Adimas duduk di tempat favoritnya dengan tablet pintar di pangkuan. Dari jarak segitu, Ris bisa mencium aroma segar dari si dokter kepala tiga itu, aroma yang membawa ketenangan mengalahkan aroma antiseptik khas rumah sakit.

"Gimana kondisinya sekarang, Ris?" tanya Adimas membuka sesi visit hari ini.

Hari Minggu kemarin, walau tamu berdatangan membesuk Ris bergantian. Bermodal earphone wireless pemberian atasannya waktu Ris pertama kali masuk penerbit, dia bisa tidur nyenyak sepanjang siang.

Segala perkataan tak didengar. Kata Adimas, Ris sensitif dengan perkataan, sama dengan Adimas kalau boleh jujur. Sementara penyakit dalam identik pula dengan ketenangan jiwa, pikiran yang amburadul pada akhirnya jadi biang naiknya asam lambung. Jadi, Ris memutuskan untuk beristirahat tanpa mendengar apa pun.

Bahkan ketika pasien di sebelah meninggal kemarin pagi, Ris terlelap dengan suara hujan dan perapian yang membuai telinganya. Menghindari yang tidak-tidak, sementara menutup pintu empati untuk kesembuhan diri.

Jadi, untuk pertanyaan Adimas, Ris pun menjawab, "Sudah membaik."

Adimas kali ini tak lagi memeriksa isi perut Ris dengan stetoskopnya. Terlihat menyiapkan sesuatu untuk dibahas kalau Ris sudah siap.

"Ris, kalau di kantor, setiap hari minumnya apa?" tanya Adimas.

"Kopi," jawab Ris pelan. Jantungnya berdetak cepat seperti sedang diuji.

"Kopi apa?" tanya Adimas.

Kopi minimarket stasiun yang hampir setiap hari. Segala varian rasa dia coba, diminumnya sedikit-sedikit supaya hemat, ditaruh dalam gelas double wall yang bisa awet menahan dingin berjam-jam.

"Kopi seduh gitu ya?" Adimas memastikan dan Ris menjawab dengan anggukkan.

"Kalau es krim malaikat pencabut ruko kosong, suka?" tanya Adimas.

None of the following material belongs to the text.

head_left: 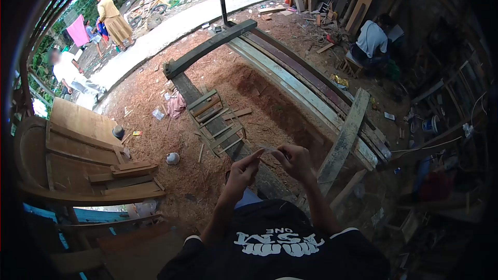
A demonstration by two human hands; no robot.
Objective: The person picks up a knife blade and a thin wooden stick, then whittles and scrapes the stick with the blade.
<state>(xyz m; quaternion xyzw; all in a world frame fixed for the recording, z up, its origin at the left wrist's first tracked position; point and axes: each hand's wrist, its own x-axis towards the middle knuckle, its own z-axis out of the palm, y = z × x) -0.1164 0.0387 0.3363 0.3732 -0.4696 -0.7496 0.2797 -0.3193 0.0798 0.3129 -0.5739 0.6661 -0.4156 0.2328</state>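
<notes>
My left hand (245, 169) is closed in a pinch in front of my chest. Close beside it, my right hand (292, 158) is also pinched. Between the fingertips of both hands stretches a small, thin, pale piece (267, 149), too small to name. Just beyond my hands, a wooden frame with slats (217, 121) lies across a long dark beam (188, 89). My hands are above the near part of that beam and apart from the slatted frame.
Long planks (290, 85) lie to the right, crossed by a worn board (345, 135). Wooden panels (78, 150) and wood offcuts (127, 172) are at left. A seated person (371, 39) is at the back right; other people (115, 15) stand outside. Shavings cover the ground.
</notes>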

Ris mengangguk, tak menambahkan kalau hampir setiap Ris menyelesaikan proyek dia beli es krim itu.

"Kalau makanan, Ris suka apa?" tanya Adimas lagi.

"Karedok leunca," jawab Ris dengan antusias.

"Kalau aku suka gudeg." Adimas membalas membuat Ris tertawa. "Perbedaan lidah Jawa dan lidah Sunda, ya."

"Kayak jeroan sapi, ayam, gitu suka gak? Biasanya kan di restoran Sunda jadi andalan, ya?" tanya Adimas lagi.

"Suka," balas Ris, lagi tak memberi tahu bahwa kalau ada pencapaian, Ibu akan masak banyak usus sapi khusus hanya untuk Ris.

Adimas mengangguk-angguk, kini dia membuka tabletnya yang memperlihatkan profil rekam medis Ris pada bagian hasil radiologi. Ris yang tadi mulai tenang kembali tegang.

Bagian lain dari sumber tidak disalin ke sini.